Sommerferien – Ferienzeit
Wissen Sie schon, was Sie im Sommer machen? Fahren Sie in die Ferien, bleiben Sie zu Hause, machen sie ein paar Ausflüge? Der Sommer ist für die meisten von uns ein langer Moment, sich zurückzulehnen und auch mal die Beine auszustrecken.
Wir haben vom aktuellen Jahr bereits eine gute Strecke hinter uns und dennoch warten bis Jahresende noch eine Fülle von Aufgaben auf uns.
Die meisten wissen auch: je älter wir werden, desto schneller scheint die Zeit zu verfliegen. Auch das ein gutes Argument, einmal Pause zu machen und den Sommer zu geniessen.
Aber – wie ist das eigentlich mit Gott? Macht Gott auch mal Ferien?
Das erste Buch des Alten Testaments scheint uns einen Hinweis zu geben. Es fängt damit an, dass Gott die Welt erschafft, und zwar in sechs Tagen. Der Mensch – das Beste zum Schluss? – wird am sechsten Tage erschaffen und am siebten ruht sich Gott aus.
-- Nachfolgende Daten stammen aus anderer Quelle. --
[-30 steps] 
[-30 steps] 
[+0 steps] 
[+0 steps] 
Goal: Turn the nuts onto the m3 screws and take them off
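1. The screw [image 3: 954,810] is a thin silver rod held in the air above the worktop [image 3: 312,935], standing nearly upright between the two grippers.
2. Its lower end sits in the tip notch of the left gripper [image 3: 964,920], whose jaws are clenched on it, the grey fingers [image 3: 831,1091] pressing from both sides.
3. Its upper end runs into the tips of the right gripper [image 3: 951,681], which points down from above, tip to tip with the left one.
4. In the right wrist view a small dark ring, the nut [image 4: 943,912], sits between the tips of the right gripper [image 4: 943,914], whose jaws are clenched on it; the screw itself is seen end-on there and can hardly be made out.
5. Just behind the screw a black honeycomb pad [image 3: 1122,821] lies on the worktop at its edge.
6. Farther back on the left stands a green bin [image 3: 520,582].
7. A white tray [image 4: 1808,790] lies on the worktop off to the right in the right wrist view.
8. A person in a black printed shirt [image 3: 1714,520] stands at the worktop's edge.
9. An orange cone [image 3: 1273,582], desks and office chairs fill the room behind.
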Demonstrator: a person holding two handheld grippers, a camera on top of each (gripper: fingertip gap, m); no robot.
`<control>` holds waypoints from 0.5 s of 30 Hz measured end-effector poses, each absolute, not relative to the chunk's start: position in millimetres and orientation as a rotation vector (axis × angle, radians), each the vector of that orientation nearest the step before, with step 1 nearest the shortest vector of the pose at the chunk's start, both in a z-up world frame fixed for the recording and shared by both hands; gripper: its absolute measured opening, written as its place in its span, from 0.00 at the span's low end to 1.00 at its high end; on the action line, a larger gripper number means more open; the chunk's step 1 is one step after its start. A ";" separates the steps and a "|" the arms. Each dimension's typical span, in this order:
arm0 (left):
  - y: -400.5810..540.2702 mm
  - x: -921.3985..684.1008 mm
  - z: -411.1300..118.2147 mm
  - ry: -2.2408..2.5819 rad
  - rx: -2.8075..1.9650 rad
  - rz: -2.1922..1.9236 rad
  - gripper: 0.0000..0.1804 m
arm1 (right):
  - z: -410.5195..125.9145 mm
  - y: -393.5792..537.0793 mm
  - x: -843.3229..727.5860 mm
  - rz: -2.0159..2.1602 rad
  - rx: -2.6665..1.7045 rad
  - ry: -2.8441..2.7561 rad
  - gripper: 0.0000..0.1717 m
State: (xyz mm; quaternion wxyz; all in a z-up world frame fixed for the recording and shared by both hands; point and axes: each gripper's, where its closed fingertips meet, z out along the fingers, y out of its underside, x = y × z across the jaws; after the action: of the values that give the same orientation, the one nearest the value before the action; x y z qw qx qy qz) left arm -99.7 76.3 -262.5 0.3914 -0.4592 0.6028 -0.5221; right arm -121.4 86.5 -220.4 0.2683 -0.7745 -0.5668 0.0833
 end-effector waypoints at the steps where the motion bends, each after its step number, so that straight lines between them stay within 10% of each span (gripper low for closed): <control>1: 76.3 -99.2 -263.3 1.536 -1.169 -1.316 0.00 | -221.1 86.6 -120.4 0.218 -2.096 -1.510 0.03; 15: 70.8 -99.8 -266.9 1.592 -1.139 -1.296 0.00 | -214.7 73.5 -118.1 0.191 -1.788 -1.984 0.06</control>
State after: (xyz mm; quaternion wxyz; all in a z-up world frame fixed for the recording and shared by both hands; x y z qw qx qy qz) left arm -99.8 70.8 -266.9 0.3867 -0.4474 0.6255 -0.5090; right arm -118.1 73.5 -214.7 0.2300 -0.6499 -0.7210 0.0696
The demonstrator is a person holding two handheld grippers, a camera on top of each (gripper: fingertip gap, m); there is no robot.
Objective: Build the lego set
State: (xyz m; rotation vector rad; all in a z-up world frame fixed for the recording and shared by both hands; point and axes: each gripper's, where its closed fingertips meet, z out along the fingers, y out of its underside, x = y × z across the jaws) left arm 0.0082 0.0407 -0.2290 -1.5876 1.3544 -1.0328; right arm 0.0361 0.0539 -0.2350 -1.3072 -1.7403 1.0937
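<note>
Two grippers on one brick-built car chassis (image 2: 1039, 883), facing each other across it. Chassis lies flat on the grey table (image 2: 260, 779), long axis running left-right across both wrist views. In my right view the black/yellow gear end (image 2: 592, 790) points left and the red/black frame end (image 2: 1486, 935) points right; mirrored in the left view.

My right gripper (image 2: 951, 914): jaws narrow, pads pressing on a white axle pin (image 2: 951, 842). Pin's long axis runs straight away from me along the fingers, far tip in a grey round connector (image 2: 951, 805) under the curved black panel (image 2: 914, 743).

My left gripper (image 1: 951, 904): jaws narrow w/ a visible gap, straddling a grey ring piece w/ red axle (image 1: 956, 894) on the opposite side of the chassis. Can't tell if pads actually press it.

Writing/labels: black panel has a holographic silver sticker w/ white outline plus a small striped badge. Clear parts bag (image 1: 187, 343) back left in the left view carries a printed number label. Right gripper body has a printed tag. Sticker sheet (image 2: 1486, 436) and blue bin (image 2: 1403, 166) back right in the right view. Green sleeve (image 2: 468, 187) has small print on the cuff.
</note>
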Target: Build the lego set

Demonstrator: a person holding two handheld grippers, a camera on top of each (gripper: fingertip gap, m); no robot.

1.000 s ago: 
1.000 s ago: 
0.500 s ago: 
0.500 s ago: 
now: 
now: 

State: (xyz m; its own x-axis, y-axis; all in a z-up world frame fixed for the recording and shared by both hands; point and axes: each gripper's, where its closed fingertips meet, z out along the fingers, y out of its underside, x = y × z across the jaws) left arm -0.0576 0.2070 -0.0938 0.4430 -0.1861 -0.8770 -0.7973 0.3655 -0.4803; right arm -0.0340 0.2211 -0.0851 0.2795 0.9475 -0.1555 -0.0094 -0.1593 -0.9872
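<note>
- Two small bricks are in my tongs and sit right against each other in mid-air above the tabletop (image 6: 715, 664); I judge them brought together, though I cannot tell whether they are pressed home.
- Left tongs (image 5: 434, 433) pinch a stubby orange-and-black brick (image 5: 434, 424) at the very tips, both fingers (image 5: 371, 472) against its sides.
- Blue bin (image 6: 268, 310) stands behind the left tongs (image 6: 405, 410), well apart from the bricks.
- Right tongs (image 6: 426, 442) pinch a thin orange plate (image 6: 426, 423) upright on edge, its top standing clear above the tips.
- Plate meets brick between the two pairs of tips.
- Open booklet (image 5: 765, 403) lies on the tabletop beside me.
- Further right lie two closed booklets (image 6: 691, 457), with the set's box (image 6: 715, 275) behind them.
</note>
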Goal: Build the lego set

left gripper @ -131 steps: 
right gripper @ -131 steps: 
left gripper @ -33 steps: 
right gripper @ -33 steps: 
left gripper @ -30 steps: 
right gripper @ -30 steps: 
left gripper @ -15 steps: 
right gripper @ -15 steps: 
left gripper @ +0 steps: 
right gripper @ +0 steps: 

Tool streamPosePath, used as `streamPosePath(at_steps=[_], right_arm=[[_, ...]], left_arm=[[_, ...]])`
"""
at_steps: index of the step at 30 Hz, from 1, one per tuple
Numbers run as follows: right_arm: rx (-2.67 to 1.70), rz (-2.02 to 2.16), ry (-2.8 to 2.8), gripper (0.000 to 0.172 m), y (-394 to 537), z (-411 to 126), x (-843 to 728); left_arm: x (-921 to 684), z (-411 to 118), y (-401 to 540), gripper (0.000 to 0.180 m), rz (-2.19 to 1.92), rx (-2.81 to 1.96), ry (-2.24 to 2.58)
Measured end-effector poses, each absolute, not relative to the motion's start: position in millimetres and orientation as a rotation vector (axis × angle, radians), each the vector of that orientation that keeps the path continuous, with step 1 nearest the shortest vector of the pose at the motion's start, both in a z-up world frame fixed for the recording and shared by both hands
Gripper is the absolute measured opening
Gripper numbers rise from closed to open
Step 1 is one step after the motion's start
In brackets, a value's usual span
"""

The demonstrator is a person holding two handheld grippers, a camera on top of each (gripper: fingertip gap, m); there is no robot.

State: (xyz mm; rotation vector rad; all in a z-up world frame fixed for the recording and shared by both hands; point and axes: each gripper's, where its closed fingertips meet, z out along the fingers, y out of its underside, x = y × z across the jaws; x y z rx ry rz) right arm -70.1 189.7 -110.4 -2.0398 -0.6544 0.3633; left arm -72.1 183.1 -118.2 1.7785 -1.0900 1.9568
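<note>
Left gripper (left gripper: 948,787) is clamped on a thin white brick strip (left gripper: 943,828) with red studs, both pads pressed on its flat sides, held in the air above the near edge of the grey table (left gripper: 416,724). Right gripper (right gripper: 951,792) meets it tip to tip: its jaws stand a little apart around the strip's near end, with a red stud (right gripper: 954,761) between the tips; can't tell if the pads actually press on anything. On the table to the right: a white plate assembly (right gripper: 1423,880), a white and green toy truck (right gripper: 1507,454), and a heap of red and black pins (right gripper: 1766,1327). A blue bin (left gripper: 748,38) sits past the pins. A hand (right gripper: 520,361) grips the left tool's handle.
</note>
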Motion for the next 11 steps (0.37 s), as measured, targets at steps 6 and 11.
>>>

Ist Gott müde geworden von seiner Schöpfertätigkeit? Nein, sicher nicht. Es ist vielmehr so, dass Gott den siebten Tag für den Menschen geschaffen hat. Der Mensch, also wir, darf sich einmal in der Woche ausruhen.
Ausruhen! Das ist aber nicht, weil Gott müde war, das ist, weil Gott wollte, dass wir Menschen ausruhen: Einmal in der Woche. Und vielleicht zwischendurch auch in den Sommerferien. Und macht Gott während dieser Zeit auch Ferien?
Gott macht natürlich niemals Pause, er muss sich auch nicht ausruhen: Das ist ja das Faszinierende an seiner Existenz: Egal wo wir sitzen oder stehen, Gott ist immer unter uns!
So beten wir auch im Psalm 139:
Ob ich sitze oder stehe, du weisst von mir. Von fern erkennst du meine Gedanken.
Ob ich gehe
oder ruhe, es ist dir bekannt; du bist vertraut mit all meinen Wegen.
Noch liegt mir das Wort
nicht auf der Zunge – du, Herr, kennst es bereits.
Du umschliesst mich von allen Seiten und
legst deine Hand auf mich.
Gesegnete und erholsame Sommerferien!